» **Aim of the task**
Transcribe the listing in full, word for word; pictures do not belong in the copy.
------------------------------------
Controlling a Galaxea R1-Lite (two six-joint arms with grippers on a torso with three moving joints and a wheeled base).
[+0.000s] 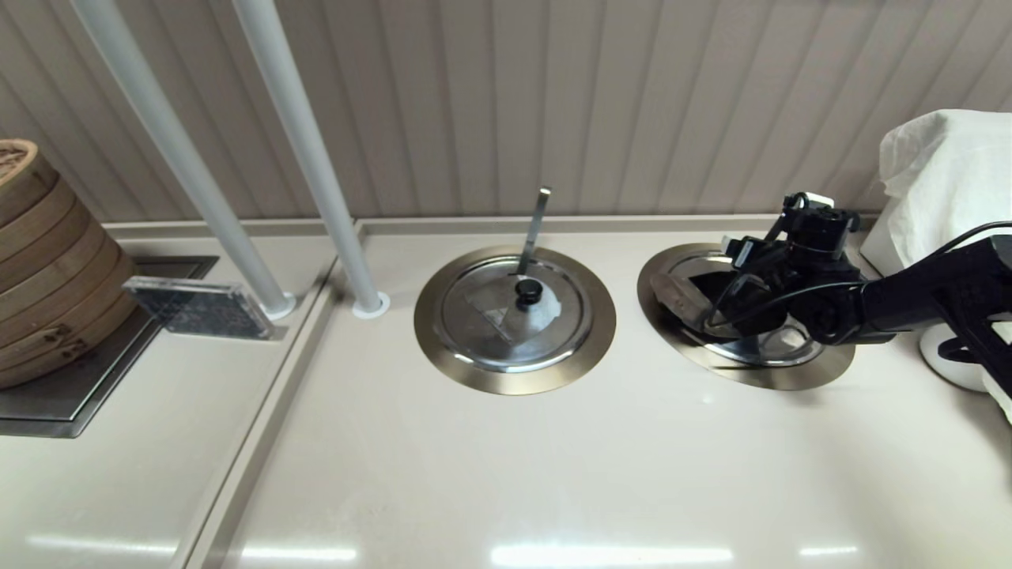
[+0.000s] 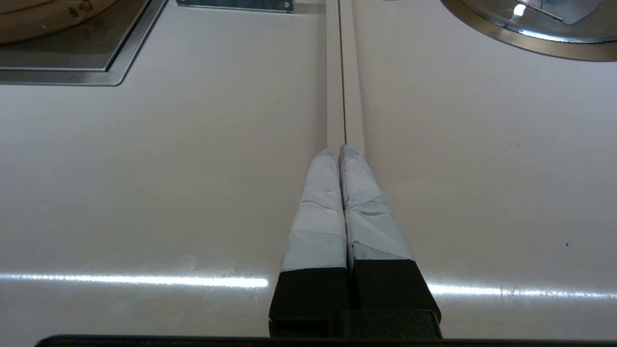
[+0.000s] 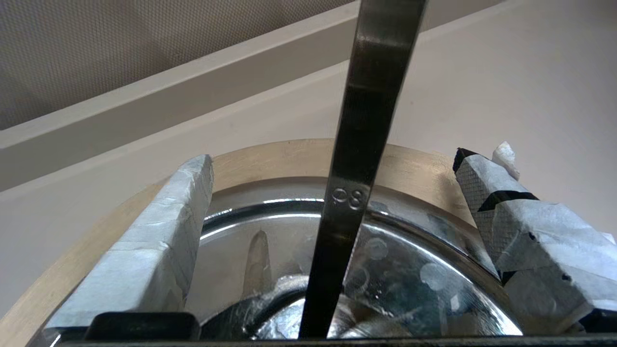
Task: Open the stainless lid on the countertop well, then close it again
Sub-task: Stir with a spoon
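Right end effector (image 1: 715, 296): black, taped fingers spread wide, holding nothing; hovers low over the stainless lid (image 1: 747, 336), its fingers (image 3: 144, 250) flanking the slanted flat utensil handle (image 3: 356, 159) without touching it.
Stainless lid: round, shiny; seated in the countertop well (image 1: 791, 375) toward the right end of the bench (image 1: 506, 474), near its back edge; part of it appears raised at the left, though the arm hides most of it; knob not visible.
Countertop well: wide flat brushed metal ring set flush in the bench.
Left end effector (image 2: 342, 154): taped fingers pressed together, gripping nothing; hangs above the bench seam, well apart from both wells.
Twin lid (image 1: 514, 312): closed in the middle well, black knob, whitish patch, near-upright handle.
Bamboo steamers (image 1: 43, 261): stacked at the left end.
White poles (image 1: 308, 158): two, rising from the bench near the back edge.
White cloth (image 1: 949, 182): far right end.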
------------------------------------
» **Task output**
Controlling a Galaxea R1-Lite (two six-joint arms with grippers on a torso with three moving joints and a wheeled base).
[+0.000s] 
[+0.000s] 
[+0.000s] 
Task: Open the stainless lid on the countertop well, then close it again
Sub-task: Stir with a spoon
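Right end effector (image 1: 715, 296): black, taped fingers spread wide, holding nothing; hovers low over the stainless lid (image 1: 747, 336), its fingers (image 3: 144, 250) flanking the slanted flat utensil handle (image 3: 356, 159) without touching it.
Stainless lid: round, shiny; seated in the countertop well (image 1: 791, 375) toward the right end of the bench (image 1: 506, 474), near its back edge; part of it appears raised at the left, though the arm hides most of it; knob not visible.
Countertop well: wide flat brushed metal ring set flush in the bench.
Left end effector (image 2: 342, 154): taped fingers pressed together, gripping nothing; hangs above the bench seam, well apart from both wells.
Twin lid (image 1: 514, 312): closed in the middle well, black knob, whitish patch, near-upright handle.
Bamboo steamers (image 1: 43, 261): stacked at the left end.
White poles (image 1: 308, 158): two, rising from the bench near the back edge.
White cloth (image 1: 949, 182): far right end.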

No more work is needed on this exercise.